In July, 2007, the mullahs and talibs (militant students) in the mosque threatened civil war if the Pakistan government did not accept Sharia law. The government, now eager to regain credibility in the eyes of the international community, reacted brutally. After the Pakistan army’s first assault on the mosque, many talibs escaped. Those who remained pledged to become martyrs. The final battle lasted three days and hundreds were killed.
The fall of the Red Mosque was a turning point for Pakistan. Extremists across Pakistan banded together, determined to destroy the government and establish an Islamic state. The terrorist attacks that resulted provoked ever more violent responses from the Pakistan and U.S. military, fueling an increasingly militant backlash from the population caught in the crossfire.
This particular sequence of events — a militant provocation is met with a brutal reaction from the state, which in turn causes more people to become militant, which leads to further polarization and destabilization — has been described as the basic Islamist terrorist strategy, and it is working.
The violent reactions of state powers to terrorist violence have played into the hands of the terrorists. Their long-term objective is to exhaust the will and resources of the state, creating opportunities for new Islamist regimes on local and ultimately national levels.
As I sit in the dawn light of the mosque, painfully aware of this dark tragedy, I try to pray — but everything that comes to my mind feels trite. What words could be adequate to address the suffering that took place here, and that continues around the world?
So I stop trying to pray and just sit still.
And then slowly, out of the stillness, I begin to sense something.
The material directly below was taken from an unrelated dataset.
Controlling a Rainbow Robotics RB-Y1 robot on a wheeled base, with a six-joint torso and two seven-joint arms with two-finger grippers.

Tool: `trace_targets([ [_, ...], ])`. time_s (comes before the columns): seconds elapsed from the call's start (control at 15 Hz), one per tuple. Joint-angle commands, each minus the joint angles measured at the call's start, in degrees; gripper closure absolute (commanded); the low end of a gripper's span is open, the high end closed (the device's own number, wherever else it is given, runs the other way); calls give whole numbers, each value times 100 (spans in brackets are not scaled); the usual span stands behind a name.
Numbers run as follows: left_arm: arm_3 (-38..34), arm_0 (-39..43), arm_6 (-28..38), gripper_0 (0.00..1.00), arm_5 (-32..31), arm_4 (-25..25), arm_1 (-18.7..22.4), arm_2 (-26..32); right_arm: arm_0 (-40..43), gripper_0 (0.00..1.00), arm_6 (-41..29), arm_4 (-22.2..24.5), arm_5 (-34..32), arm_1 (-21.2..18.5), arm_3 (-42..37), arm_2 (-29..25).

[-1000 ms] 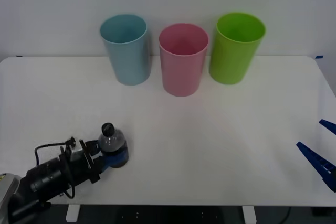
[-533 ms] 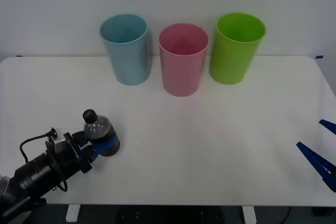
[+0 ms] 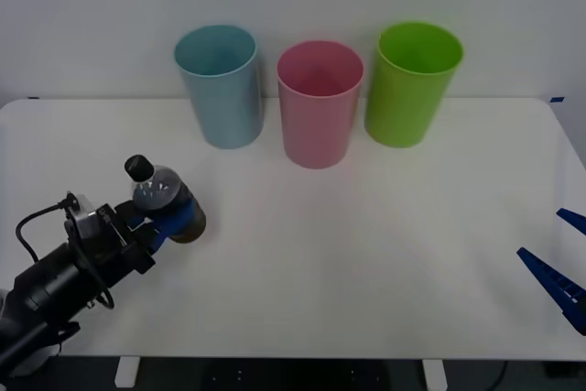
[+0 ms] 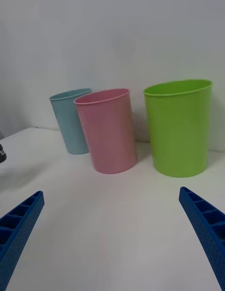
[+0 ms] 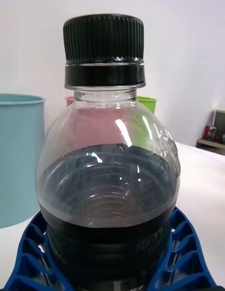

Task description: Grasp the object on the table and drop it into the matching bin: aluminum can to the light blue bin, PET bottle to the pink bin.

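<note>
Judging by how things lay, I had the grasp done and the delivery left: the PET bottle (image 3: 165, 200) sat clamped in my left gripper (image 3: 169, 222) at the near left part of the table (image 3: 366, 226), and it looked raised a little off the surface, though I could not be sure of that. It had not reached the pink bin (image 3: 320, 103), which stood well apart from it at the back of the table, between the light blue bin (image 3: 220, 84) and a lime green bin (image 3: 412, 82). What remained, as I read it, was to carry the bottle across and above the pink rim, then let it fall inside. My left fingers (image 5: 187, 253) were closed around the dark lower body of the bottle, the blue ribbed pads wrapping it on both sides, with the black cap (image 5: 103, 37) standing free above them and leaning slightly away from me. My right gripper (image 3: 560, 274) waited at the near right edge of the table, its two fingers spread wide and holding nothing.
</note>
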Motion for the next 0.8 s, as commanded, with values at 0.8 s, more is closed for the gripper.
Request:
trace_targets([
  [0.8, -1882, -483, 2581, 100, 1087, -388, 0, 279, 0, 0, 0, 0, 0, 0, 0, 0],
])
What is it? Tenderness? Intimacy? Whatever it is, it is not complicated at all. It is utterly simple and somehow familiar in the same way my sense of being is familiar.
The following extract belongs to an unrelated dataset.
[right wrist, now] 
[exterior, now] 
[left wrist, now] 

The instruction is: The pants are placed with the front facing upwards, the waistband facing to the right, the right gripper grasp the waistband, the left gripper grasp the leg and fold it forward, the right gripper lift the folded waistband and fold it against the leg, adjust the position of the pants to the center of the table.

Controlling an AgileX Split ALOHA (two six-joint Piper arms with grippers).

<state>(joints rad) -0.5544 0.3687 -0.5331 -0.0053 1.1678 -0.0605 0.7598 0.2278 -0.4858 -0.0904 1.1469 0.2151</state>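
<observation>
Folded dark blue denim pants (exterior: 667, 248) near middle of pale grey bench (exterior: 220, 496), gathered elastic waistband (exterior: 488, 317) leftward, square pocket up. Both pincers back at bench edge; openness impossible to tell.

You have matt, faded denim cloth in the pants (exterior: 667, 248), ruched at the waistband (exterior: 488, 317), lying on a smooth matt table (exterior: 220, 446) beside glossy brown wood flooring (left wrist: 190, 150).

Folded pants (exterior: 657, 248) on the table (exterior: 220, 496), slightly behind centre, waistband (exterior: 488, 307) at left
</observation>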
It feels to me somehow like the very heart of prayer — but prayer without any words, without even the sense of communication from the human world to a divine one. I am not making this happen — it is here already — a simple and unmistakable sense of connection, an intimacy with everything all at once.
In this intimacy there is no sense of judgment about good or bad, right or wrong, no distance between things. Nothing is excluded — not the wounded and dying talibs in this mosque, or the mullahs trying to be Allah’s heroes, or the frightened citizens in the locked-down city, or the politicians in their violent reactions, or people around the world anxious for their lives. Nothing is excluded.
It is as if a vast compassionate silence pervades our global tragedy, what Muslims call the Merciful, the Compassionate — ir rahman ir rahim — deep in the rock of this mosque, deep in the air between us — an unspeakable compassion holding us all.
As I leave the mosque I hear my practical self ask: So? What good is it? What good is sensing this numinous compassion when the world is so full of hatred and violence? Don’t we need pragmatic policies that will liberate us from fear and the desire for dominance that poisons human history?
Yes, of course we do. But there is another pragmatism, and it feels to me that to realize and appreciate in this place the compassion and intimacy that connects everything is why I have come halfway around the world — why, unknown to myself, I got out of bed in the dark this morning to come here. For a few moments at least, the militancy and self-righteous fundamentalism of this place became transparent, and I became transparent with it — everything released its position — and our common intimacy was revealed.
It may be that for us to touch this prayer of our common heart, even briefly, is where we need to return, where we need to begin again, where we might finally find a compassionate path to a world of peace.